[TASK]: From the entries below, return only the lines starting at the one that contains "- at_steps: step" and ending at the one that contains "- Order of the", exactly as they stand.

%%

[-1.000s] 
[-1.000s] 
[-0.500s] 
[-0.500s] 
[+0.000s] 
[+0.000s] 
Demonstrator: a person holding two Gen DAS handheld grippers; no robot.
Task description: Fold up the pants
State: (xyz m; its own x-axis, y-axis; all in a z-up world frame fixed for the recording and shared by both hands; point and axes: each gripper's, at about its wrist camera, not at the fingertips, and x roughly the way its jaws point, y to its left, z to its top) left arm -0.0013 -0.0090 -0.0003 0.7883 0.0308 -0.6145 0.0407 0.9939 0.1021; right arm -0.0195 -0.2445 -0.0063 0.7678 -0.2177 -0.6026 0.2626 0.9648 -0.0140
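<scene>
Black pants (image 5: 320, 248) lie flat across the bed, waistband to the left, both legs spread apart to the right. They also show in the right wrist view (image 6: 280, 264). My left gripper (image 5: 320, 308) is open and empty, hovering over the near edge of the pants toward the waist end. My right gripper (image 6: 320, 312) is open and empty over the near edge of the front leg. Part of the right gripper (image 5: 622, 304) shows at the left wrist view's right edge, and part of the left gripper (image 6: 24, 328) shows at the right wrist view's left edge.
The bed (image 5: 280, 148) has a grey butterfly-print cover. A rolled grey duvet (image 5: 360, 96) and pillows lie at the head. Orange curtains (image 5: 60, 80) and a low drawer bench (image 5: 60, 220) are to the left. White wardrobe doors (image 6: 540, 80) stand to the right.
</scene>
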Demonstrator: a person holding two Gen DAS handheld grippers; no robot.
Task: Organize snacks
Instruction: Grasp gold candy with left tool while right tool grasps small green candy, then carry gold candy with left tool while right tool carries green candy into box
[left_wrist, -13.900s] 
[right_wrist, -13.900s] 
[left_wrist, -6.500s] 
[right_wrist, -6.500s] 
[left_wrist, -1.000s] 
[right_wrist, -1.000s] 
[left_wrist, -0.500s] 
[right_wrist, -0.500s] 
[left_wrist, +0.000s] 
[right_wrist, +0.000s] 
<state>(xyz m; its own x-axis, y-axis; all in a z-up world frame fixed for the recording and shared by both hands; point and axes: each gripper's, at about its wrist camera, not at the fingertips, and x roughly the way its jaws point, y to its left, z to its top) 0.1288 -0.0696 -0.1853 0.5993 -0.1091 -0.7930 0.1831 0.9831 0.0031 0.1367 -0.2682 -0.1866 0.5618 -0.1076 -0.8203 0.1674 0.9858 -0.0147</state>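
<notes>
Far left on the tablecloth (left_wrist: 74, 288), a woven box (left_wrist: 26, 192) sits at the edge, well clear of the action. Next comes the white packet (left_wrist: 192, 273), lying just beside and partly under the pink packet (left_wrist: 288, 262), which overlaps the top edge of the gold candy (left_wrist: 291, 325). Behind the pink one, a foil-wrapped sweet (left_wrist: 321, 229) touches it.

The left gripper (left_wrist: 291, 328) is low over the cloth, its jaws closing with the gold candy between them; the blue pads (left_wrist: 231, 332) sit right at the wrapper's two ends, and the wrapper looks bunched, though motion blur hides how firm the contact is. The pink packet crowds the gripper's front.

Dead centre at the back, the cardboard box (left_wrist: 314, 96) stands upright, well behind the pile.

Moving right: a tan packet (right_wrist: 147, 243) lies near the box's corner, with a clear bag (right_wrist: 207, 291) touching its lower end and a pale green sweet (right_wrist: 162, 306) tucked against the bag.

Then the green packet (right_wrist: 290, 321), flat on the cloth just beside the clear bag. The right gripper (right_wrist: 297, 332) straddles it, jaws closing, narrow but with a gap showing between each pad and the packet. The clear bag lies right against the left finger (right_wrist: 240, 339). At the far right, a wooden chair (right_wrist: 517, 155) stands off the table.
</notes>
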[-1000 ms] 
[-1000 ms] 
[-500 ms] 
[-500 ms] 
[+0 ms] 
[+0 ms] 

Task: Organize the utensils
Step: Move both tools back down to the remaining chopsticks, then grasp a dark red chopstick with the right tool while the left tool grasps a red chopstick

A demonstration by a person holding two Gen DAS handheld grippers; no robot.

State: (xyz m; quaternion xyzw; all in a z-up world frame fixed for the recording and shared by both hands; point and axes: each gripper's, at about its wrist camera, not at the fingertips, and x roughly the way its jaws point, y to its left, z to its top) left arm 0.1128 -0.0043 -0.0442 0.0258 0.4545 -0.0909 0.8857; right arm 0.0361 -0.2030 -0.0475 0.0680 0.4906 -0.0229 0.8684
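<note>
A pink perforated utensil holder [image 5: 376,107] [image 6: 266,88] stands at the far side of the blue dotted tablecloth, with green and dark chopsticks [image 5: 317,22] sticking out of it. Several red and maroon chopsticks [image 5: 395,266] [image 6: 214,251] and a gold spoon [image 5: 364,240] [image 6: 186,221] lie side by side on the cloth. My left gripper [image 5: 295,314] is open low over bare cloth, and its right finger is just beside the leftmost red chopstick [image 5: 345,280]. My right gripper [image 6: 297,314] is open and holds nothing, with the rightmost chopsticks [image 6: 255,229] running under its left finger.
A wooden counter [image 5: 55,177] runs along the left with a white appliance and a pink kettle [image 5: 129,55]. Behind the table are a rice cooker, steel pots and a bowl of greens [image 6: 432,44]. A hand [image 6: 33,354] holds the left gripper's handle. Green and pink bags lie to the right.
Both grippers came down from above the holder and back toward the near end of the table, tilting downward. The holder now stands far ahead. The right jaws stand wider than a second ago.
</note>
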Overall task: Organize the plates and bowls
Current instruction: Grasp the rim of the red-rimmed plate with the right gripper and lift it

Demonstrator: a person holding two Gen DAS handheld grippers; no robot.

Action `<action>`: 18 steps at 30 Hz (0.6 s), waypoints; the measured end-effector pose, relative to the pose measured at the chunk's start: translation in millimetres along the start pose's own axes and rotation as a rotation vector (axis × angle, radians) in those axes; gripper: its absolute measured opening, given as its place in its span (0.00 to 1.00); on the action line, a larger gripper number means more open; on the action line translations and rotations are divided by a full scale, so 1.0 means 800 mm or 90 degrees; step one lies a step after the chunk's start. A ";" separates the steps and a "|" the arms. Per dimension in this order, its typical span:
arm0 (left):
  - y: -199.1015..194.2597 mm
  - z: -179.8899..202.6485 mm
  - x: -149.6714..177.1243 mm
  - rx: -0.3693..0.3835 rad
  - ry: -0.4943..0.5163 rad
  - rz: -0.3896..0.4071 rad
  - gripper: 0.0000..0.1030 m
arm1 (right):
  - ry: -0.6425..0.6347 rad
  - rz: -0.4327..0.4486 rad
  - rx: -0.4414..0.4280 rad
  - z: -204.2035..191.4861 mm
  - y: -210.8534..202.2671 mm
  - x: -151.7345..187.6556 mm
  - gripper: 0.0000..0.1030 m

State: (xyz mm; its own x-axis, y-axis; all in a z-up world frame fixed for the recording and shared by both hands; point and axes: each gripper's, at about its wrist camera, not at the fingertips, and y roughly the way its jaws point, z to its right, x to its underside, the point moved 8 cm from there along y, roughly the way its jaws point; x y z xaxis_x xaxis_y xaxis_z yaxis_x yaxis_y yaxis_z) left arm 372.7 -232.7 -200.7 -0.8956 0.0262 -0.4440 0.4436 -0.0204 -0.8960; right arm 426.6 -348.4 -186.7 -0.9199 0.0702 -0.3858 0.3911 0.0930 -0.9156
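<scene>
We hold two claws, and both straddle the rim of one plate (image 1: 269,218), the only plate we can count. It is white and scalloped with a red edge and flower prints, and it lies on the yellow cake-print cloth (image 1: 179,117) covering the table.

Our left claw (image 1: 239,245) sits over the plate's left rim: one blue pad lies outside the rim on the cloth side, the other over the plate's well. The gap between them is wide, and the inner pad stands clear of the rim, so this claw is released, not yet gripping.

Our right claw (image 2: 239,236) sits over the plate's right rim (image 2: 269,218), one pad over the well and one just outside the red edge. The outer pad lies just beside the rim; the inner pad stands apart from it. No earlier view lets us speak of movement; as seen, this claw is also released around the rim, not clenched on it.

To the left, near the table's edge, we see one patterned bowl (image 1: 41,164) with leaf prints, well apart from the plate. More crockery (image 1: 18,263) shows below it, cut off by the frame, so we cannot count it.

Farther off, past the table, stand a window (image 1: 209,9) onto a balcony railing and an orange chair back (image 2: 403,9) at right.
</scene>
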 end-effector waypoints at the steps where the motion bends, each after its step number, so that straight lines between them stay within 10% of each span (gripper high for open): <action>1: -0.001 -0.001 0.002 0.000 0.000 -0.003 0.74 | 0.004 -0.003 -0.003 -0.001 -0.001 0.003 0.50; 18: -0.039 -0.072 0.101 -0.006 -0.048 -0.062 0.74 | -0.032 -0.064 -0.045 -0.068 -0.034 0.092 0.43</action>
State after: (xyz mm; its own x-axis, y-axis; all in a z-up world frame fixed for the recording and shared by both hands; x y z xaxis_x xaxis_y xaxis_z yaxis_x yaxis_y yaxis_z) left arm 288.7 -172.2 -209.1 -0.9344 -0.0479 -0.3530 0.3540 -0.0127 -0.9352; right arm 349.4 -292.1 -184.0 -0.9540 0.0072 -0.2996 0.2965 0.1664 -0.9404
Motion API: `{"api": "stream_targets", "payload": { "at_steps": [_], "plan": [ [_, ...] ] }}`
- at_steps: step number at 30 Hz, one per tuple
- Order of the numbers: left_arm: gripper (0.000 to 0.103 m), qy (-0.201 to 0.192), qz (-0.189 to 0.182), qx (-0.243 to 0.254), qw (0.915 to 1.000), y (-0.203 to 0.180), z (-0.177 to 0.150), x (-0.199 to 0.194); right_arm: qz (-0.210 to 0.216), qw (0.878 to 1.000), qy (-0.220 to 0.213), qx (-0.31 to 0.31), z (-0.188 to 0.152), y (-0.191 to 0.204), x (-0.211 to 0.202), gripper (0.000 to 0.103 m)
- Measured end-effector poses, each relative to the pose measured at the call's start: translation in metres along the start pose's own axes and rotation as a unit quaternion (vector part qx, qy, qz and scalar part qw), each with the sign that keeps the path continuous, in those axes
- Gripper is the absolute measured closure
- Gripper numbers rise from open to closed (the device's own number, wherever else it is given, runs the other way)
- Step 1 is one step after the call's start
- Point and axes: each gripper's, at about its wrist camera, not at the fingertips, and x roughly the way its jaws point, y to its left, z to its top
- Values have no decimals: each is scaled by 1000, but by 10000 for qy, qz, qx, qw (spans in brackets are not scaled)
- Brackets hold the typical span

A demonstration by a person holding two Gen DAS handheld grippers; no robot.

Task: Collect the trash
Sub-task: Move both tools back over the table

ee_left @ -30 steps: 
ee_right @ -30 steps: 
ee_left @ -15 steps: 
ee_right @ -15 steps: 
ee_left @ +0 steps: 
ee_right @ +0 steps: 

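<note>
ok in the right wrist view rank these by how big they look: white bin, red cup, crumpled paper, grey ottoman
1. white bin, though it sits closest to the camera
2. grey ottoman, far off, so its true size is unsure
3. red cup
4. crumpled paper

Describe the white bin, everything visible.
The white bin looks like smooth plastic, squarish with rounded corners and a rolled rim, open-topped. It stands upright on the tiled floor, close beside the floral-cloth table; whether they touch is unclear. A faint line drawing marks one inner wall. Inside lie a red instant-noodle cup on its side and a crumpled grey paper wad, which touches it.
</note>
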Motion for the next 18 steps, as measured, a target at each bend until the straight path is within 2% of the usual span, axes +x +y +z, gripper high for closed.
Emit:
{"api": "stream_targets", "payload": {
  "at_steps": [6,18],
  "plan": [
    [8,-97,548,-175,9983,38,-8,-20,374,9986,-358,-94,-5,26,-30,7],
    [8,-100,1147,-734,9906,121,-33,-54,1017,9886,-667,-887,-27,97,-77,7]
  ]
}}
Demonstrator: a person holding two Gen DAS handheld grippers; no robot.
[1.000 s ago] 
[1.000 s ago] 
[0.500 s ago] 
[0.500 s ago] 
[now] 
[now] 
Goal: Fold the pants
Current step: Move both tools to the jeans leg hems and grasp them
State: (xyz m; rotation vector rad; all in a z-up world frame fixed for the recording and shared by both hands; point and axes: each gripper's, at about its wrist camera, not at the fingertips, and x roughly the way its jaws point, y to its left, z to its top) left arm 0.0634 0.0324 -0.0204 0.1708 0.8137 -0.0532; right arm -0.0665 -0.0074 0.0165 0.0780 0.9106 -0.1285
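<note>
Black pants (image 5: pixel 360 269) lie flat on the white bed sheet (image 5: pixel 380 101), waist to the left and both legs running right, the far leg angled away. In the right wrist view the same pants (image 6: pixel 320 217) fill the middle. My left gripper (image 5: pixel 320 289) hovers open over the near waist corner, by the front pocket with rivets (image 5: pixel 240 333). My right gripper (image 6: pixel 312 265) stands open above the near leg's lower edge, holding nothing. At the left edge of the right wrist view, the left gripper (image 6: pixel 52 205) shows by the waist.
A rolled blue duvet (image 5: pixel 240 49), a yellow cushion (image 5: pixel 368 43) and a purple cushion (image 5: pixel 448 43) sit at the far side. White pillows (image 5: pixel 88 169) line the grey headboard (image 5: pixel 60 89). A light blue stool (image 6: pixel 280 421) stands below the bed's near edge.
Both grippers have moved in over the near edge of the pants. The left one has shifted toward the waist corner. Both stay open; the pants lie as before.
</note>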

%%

[RESPONSE]:
- at_steps: step number at 30 Hz, one per tuple
- Order of the numbers: left_arm: gripper (0.000 to 0.103 m), qy (-0.201 to 0.192), qz (-0.189 to 0.182), qx (-0.243 to 0.254), qw (0.915 to 1.000), y (-0.203 to 0.180), z (-0.177 to 0.150), x (-0.199 to 0.194); right_arm: qz (-0.210 to 0.216), qw (0.878 to 1.000), qy (-0.220 to 0.213), qx (-0.31 to 0.31), z (-0.188 to 0.152), y (-0.191 to 0.204), x (-0.211 to 0.202), gripper (0.000 to 0.103 m)

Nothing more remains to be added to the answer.